Discipline and Punish

The UW code forbade "demeaning verbal and other expressive behavior." The phrase expressive behavior included conduct "through which a faculty or academic staff member seeks to communicate with students...[including] but not limited to the use of visual materials, oral and written statements, and assignment of visual, recorded, or written materials." The policy claimed to "protect" the "selection of instructional materials," any "opinion or statement germane to the subject matter of the course in which the behavior occurred," and "expressive behavior related to teaching techniques."

The code existed, however, among other reasons, precisely to permit a faculty member to be charged and "disciplined" for those specific "protected" behaviors. Thus, one's selection of instructional materials lost protection if the claim of germaneness was "clearly unreasonable." The claim of germaneness itself lost protection if it, in turn, was "clearly unreasonable." One's teaching techniques lost protection if "an appropriate hearing or review [found] clearly unreasonable the...claim that the objective cannot be accomplished as effectively by techniques less likely to cause harm."

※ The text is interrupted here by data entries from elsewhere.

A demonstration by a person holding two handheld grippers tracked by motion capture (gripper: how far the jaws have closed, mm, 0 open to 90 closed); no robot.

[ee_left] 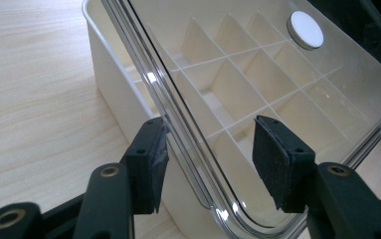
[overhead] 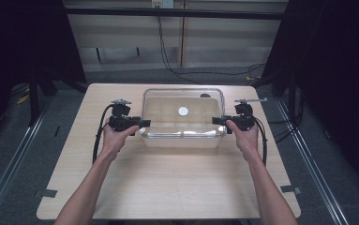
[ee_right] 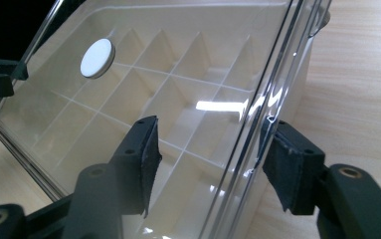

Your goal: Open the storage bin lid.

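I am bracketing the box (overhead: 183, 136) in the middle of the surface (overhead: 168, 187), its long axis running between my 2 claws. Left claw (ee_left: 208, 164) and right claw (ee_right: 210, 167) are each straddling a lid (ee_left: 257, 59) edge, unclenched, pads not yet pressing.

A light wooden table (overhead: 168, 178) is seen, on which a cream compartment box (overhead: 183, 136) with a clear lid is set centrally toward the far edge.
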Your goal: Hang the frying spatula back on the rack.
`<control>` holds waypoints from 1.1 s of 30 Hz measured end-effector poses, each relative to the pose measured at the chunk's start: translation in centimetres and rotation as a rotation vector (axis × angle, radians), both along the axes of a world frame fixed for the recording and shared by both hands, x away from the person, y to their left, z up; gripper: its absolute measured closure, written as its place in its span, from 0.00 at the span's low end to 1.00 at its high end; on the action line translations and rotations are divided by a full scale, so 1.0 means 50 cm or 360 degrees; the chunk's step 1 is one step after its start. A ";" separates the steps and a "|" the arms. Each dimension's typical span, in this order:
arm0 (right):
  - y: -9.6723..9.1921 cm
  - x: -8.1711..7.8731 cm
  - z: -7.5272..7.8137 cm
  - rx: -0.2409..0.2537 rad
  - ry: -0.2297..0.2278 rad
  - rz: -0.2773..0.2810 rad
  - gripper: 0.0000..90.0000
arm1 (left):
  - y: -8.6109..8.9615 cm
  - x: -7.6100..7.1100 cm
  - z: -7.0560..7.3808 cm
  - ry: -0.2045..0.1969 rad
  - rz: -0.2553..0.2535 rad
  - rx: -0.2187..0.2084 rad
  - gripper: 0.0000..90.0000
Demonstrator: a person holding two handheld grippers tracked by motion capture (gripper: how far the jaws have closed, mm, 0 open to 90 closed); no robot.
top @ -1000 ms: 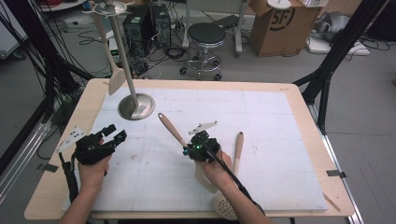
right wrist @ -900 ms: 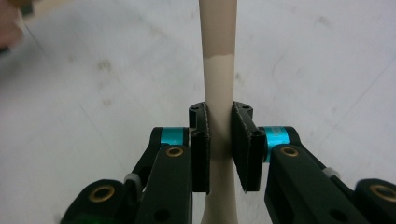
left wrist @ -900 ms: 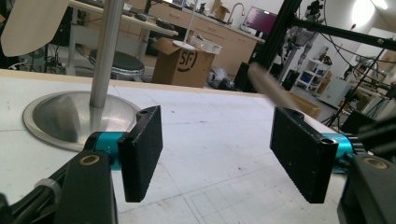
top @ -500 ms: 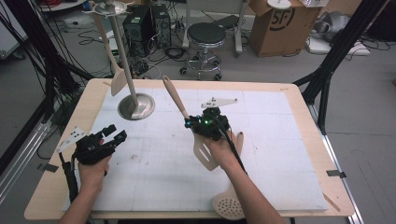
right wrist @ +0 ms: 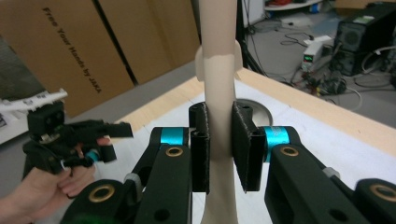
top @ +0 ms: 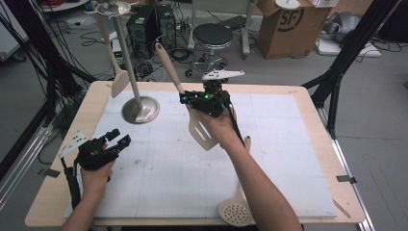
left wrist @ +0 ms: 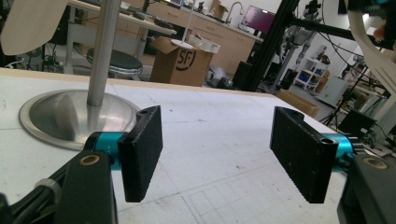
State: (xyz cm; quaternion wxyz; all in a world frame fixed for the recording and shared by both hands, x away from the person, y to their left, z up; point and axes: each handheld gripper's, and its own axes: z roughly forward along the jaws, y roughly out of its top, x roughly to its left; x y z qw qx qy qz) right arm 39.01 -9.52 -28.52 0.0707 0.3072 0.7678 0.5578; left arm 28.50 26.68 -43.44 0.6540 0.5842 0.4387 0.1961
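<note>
Slotted spatula [top: 203, 131], beige: held in the air above the middle of the table [top: 308, 101], toward its far half. Blade hangs low at 6 o'clock of the grip, slots facing the person; handle rises toward 11 o'clock, its tip past the table's far edge as seen from above. Clear of the mat everywhere.

Right tongs [top: 188, 98]: narrow, pads clamped on the spatula's handle just above the blade's shoulder. In the right gripper view [right wrist: 219, 147] both black pads press flat on the pale shaft, one on each side.

Left tongs [top: 119, 138]: wide, nothing between the pads, nothing touched. They sit low over the near-left part of the mat, at about 8 o'clock from the spatula and well apart from it. In the left gripper view [left wrist: 217, 151] bare gridded mat shows through the gap.

Utensil stand [top: 139, 109]: round steel base at 9 o'clock of the right tongs, near the far-left corner, with a slim pole rising from it. A flat beige turner [top: 119, 82] hangs beside the pole, clear of the base.

Perforated spoon [top: 235, 209]: at the near edge, 5 o'clock, partly under the right forearm, its bowl overhanging the table rim.

Open room: the whole right half of the mat, and the central strip between the two hands.
</note>
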 end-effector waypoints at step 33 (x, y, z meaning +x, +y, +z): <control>0.097 0.107 0.091 0.0218 -0.0013 0.0149 0.87 | 0.003 -0.006 -0.001 -0.0003 -0.0028 -0.0025 0.39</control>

Everything lost protection if the hearing rejected the claim of protection and found that the behavior was a) "commonly considered by persons of a particular gender, race, cultural background, ethnicity, sexual orientation, or handicap to be demeaning to members of that group"; b) occurred after a prior request not to engage in that conduct "or conduct of substantially the same kind"; and c) the conduct either "interfere[d] with" the student's academic work or made the instructional setting "hostile, or intimidating, or demeaning to members of the group of average sensibilities."

Wholly unprotected, also, were "epithets, comments, or gestures" that demeaned on the basis of "gender, race, cultural background, ethnicity, sexual orientation, or handicap condition," subject, again, to the double criteria of what a group found "disparaging to members of that group" and either interference with "learning or other academic performance" or the creation of a "hostile or intimidating, or demeaning" environment. The policy did not require any proof of intent in instructional harassment.